§ Task: Output the listing exactly, without its pictures.
*** Raw data ***
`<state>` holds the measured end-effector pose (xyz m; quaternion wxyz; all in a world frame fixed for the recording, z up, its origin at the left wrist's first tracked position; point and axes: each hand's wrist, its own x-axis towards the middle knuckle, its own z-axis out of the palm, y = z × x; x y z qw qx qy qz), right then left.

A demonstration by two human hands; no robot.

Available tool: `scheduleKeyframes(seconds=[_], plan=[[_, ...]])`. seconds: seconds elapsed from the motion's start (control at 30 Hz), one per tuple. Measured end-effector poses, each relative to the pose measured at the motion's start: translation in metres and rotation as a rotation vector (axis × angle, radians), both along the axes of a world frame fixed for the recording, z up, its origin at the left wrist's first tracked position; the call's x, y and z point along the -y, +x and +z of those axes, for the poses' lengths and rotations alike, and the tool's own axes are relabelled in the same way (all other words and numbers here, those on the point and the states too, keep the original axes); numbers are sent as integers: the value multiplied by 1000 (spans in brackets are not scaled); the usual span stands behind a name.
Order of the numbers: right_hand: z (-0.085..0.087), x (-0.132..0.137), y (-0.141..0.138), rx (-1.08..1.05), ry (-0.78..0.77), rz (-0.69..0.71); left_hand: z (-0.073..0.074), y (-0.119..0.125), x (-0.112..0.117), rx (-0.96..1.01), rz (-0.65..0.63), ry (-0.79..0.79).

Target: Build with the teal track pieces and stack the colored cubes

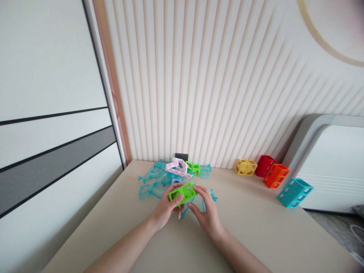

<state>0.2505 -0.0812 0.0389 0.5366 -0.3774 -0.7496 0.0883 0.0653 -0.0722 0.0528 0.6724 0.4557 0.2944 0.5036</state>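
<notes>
A bright green openwork plastic block point(186, 192) is tilted up above the table. My left hand point(167, 204) is closed around its left end, with the thumb across the front face. At its right edge, my right hand point(207, 212) touches the block with its fingertips, while the thumb stands apart lower down. Beyond my hands lies a pile of clear teal plastic track pieces point(157, 172). A pale lilac lattice piece point(178, 168) rests on top of that pile, and another green block point(195, 168) is beside it. Part of a light blue block point(176, 181) shows behind my left hand.
Toward the right of the table point(250, 231) stand a yellow block point(246, 167), a red block point(264, 165), an orange block point(276, 175) and a teal block point(295, 192). A small black object point(182, 156) is near the ribbed wall point(182, 83). A white cabinet point(54, 182) borders the left.
</notes>
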Motion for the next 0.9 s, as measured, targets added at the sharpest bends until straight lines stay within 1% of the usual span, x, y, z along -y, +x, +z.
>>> scheduleKeyframes(seconds=[0.07, 0.17, 0.3, 0.37, 0.47, 0.6, 0.77, 0.9], plan=[[1, 1, 0, 5, -10, -8, 1, 0, 0, -25, 17, 2], [2, 3, 1, 30, -18, -3, 1, -1, 1, -85, -5, 23], [3, 3, 3, 140, -9, 61, -1, -1, 2, -144, -23, 30], [2, 3, 4, 170, 12, 68, -2, -1, 1, -155, -33, 41], [1, 2, 4, 165, 52, 53, -3, -3, -1, -169, -49, 66], [3, 2, 4, 185, 59, 75, -2, -5, -1, -192, -67, 62], [10, 2, 7, 261, 73, 145, -1, -6, 0, -188, -105, 32], [19, 4, 10, 284, 78, 243, -3, -7, 0, -157, -173, 8]])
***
§ Exercise answer:
`<state>` holds the measured end-effector pose (xyz m; quaternion wxyz; all in a world frame fixed for the recording, z up, its origin at the left wrist's first tracked position; point and axes: each hand's wrist, its own x-axis towards the middle knuckle, its own z-axis out of the palm, y = z × x; x y z qw qx qy qz), right then left.

A demonstration by two human hands; no robot.

Available tool: `scheduleKeyframes(seconds=[_], plan=[[_, ...]])`. seconds: seconds elapsed from the motion's start (control at 30 Hz), one per tuple. Measured end-effector poses, each relative to the pose measured at the motion's start: translation in metres and rotation as a rotation vector (axis × angle, radians), both along the axes of a world frame fixed for the recording, z up, its origin at the left wrist's first tracked position; the call's x, y and z point along the -y, +x and +z of those axes, for the poses' lengths and rotations alike, and the tool's own axes are relabelled in the same way (all other words and numbers here, those on the point and the states too, keep the original axes); numbers are sent as integers: the value multiplied by 1000 (spans in brackets are not scaled); the usual span stands behind a name.
Order of the numbers: right_hand: z (-0.085..0.087), x (-0.132..0.137), y (-0.141..0.138), rx (-1.08..1.05), ry (-0.78..0.77), rz (-0.69..0.71); left_hand: z (-0.073..0.074), y (-0.119..0.125), x (-0.112..0.117), rx (-0.96..1.01), rz (-0.65..0.63), ry (-0.79..0.79).

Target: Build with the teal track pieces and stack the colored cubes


<state>0.2505 -0.0812 0.0389 0.5366 -0.3774 -0.7496 0.0883 0.0653 -0.0722 0.0528 0.6724 0.4557 0.2944 0.5036</state>
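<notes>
A bright green openwork plastic block point(186, 192) is tilted up above the table. My left hand point(167, 204) is closed around its left end, with the thumb across the front face. At its right edge, my right hand point(207, 212) touches the block with its fingertips, while the thumb stands apart lower down. Beyond my hands lies a pile of clear teal plastic track pieces point(157, 172). A pale lilac lattice piece point(178, 168) rests on top of that pile, and another green block point(195, 168) is beside it. Part of a light blue block point(176, 181) shows behind my left hand.
Toward the right of the table point(250, 231) stand a yellow block point(246, 167), a red block point(264, 165), an orange block point(276, 175) and a teal block point(295, 192). A small black object point(182, 156) is near the ribbed wall point(182, 83). A white cabinet point(54, 182) borders the left.
</notes>
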Motion for the next 0.9 s, as measured, targets added at the sharpest bends until straight lines stay within 1% of the usual span, x, y, z along -y, +x, +z.
>>> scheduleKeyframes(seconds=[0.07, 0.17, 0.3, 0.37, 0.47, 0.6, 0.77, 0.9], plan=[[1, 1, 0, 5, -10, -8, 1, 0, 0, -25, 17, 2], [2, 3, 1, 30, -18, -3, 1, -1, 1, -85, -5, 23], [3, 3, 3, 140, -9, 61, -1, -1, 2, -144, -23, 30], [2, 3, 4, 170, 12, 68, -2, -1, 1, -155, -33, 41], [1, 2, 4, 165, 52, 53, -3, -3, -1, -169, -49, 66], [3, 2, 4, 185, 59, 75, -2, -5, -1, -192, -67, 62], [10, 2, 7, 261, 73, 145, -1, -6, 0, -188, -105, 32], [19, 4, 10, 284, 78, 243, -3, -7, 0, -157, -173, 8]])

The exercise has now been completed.